近年、外国人観光客の数が右肩上がりに増加している。実際、東京や大阪、観光地で外国人観光客の多さを実感している人は多いだろう。
訪日外国人の宿泊数を都道府県別にみると、現状では東京・大阪・京都・北海道・沖縄など上位10県で約80%を占めているが、今後は訪日リピーターの増加とネットをはじめとした旅行情報の増加により、さまざま地域に分散していくことになる。
このチャンスを逃さないために、ホテルや旅館、飲食店は、どのように集客したらいいのだろうか。
『外国人観光客を呼び込む方法』(小野秀一郎著、日本実業出版社刊)では、“インバウンドの仕掛人”小野秀一郎氏が、外国人に満足してもらえる旅館やホテル、飲食店、観光地であり続け、継続してインバウンド(訪日外国人旅行者市場)で収益を上げられるような本当の集客力を身に付ける術を紹介する。
■団体から個人客のシフトで成功! 体験を共有する事例
本書では、小野氏が実際に関わってきた事例を中心に、宿泊施設や飲食店のインバウンドへの取り組みの実例を挙げている。
1つ目は、南九州の鹿児島県霧島にある客室110室の大規模ホテルだ。
このホテルでは、5年ほど前から中国や台湾からの団体客を集客していた。しかし、単価が安定せず、継続的に団体客に来てもらっても収益確保が難しいと思われたため、個人客を呼び込もうと考えた。その足掛かりとして、日本語サイトをベースとした英語・中国語、韓国語版の多言語サイトを立ち上げ、同時に海外OTA(オンライン・トラベル・エージェント、海外発祥の予約サイト)にも加盟。今ではコンスタントにほぼ毎日3組ほどの個人旅行者の予約が入るようになった。
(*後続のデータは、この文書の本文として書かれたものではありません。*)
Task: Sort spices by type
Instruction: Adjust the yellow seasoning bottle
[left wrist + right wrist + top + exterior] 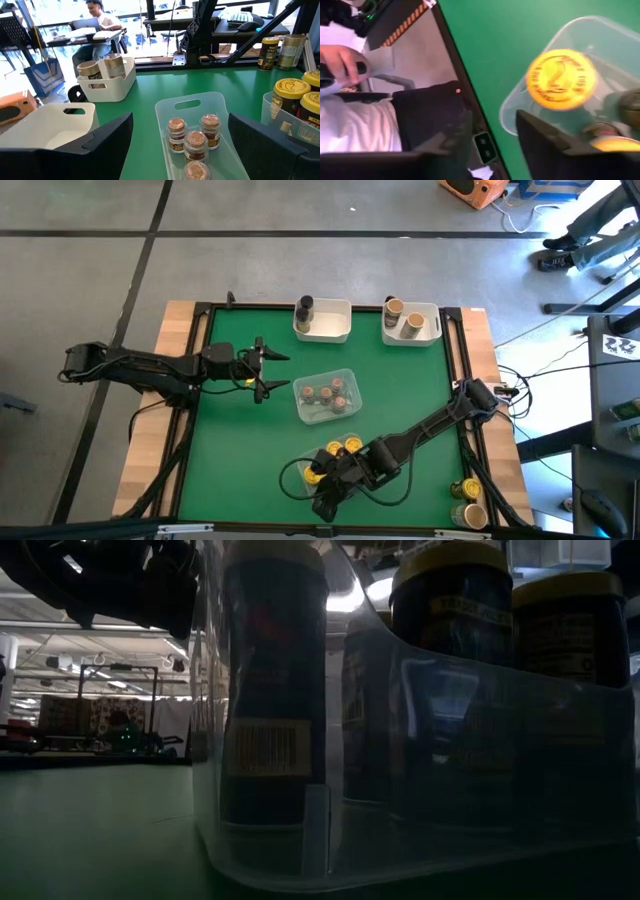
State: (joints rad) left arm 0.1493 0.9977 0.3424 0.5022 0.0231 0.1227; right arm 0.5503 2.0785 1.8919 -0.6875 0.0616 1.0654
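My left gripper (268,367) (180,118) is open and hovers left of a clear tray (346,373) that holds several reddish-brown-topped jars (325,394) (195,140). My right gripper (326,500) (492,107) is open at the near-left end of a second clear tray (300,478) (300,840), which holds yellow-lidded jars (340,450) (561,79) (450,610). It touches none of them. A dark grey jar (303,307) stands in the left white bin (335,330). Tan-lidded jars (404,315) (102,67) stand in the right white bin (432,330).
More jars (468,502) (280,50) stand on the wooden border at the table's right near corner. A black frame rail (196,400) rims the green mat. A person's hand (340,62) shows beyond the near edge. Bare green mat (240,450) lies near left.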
その成功要因は、霧島温泉の中でいち早く団体客への依存から脱却し、スマートフォンやタブレットを片手に旅をしながら体験を即SNSにアップするような旅行者の集客へシフトしたこと、英語だけでなくアジア言語のサイトを立ち上げたこと、海外OTAの予約エンジンを搭載して、外国人ユーザーがリアルタイムで空き状況と料金を確認できるようにしたこと、などが挙げられるという。
■温泉全体で英語にフォーカスして成功 城崎温泉の戦略
もう1つは、温泉全体の外国人旅行者の集客成功事例。兵庫県の北部にある城崎温泉だ。近畿でも有数の温泉地だが、少子化と景気の影響で来客数は減少傾向にあった。そこで最初に取り組んだのは、多言語サイトの製作と英語研修といった基本的なことだったそうだ。
そのポイントは、やはり多言語サイトを開設し、その上で注力する言語を英語に絞り込む、ネットFIT(個人の旅行者)にターゲットを絞り込むなどをしたこと。その結果、城崎温泉を訪問した欧米人による口コミが英語を話せるアジア圏の若者層を中心としたネットFITにも普及し、最近では香港、台湾、中国などのアジア圏からの来訪が顕著になった。
外国人に対する接客も大切だが、まずは集客すること。いくら外国人旅行者が増えているといっても、待っているだけではお客は増えない。常に海外事情やネット活用の探求をすることを怠ってはいけない。好調の訪日外国人旅行者市場だが、今後、景気悪化や円高、天災など、逆境になる可能性もある。そんな時でも変わらぬ集客力を今のうちから付けておくことが重要だ。
(新刊JP編集部)
※本記事は、「新刊JP」より提供されたものです。